> [BRIEF]
The data below holds the lines to copy: everything from the line containing "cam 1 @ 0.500" to the line containing "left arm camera", both ends included, set down exactly.

> [DATASET CONTENT]
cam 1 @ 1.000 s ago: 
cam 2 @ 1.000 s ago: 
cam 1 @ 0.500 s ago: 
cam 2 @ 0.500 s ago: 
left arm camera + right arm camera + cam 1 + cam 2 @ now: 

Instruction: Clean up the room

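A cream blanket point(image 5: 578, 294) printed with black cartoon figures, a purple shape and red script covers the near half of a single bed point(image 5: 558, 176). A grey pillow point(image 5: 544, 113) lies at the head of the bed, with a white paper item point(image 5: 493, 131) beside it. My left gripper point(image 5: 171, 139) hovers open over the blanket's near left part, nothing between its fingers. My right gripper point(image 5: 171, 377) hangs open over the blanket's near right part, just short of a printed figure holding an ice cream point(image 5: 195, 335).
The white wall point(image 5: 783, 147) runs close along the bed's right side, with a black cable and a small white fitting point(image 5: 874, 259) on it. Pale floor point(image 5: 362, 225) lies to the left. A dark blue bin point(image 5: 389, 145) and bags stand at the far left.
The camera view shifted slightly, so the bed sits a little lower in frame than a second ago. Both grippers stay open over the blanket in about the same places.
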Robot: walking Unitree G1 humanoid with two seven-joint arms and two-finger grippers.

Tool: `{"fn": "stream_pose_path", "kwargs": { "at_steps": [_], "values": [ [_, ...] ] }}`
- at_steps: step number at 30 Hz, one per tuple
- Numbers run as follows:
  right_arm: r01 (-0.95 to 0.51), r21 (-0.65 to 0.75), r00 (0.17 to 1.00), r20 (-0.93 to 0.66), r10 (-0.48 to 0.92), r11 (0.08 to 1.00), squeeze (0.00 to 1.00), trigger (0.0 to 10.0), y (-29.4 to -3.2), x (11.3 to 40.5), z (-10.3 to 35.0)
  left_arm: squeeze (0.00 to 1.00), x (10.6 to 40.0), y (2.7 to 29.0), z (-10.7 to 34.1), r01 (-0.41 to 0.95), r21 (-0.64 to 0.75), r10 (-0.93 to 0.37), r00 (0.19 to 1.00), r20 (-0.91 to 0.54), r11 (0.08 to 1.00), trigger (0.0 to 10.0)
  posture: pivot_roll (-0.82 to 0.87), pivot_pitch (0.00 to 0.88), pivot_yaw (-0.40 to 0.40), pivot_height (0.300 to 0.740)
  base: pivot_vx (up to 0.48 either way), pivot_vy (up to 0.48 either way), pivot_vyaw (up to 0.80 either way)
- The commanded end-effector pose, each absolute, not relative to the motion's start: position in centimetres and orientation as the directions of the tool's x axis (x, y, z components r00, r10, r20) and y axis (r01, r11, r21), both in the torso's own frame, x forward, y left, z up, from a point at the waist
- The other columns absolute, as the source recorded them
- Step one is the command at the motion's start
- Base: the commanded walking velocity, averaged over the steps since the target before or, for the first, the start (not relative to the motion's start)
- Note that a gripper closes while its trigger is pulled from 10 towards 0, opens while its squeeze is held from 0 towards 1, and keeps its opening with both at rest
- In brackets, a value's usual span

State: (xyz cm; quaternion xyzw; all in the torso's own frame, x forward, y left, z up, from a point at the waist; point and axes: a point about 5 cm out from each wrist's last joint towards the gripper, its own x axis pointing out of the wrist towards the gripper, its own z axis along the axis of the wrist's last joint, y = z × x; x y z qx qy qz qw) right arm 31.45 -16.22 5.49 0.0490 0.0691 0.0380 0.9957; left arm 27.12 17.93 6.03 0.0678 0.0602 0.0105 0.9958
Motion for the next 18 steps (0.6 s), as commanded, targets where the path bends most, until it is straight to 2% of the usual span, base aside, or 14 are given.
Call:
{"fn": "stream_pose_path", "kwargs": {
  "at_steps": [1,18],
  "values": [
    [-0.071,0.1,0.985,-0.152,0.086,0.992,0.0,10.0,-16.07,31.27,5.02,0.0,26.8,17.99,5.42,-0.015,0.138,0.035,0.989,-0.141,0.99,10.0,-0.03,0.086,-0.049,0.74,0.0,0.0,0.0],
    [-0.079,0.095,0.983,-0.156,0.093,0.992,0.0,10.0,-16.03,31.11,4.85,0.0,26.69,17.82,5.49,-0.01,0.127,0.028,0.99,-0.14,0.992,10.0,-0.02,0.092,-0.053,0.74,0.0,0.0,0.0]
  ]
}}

> [EXERCISE RESPONSE]
cam 1 @ 0.500 s ago: 
cam 2 @ 0.500 s ago: 
left arm camera + right arm camera + cam 1 + cam 2 @ now: 

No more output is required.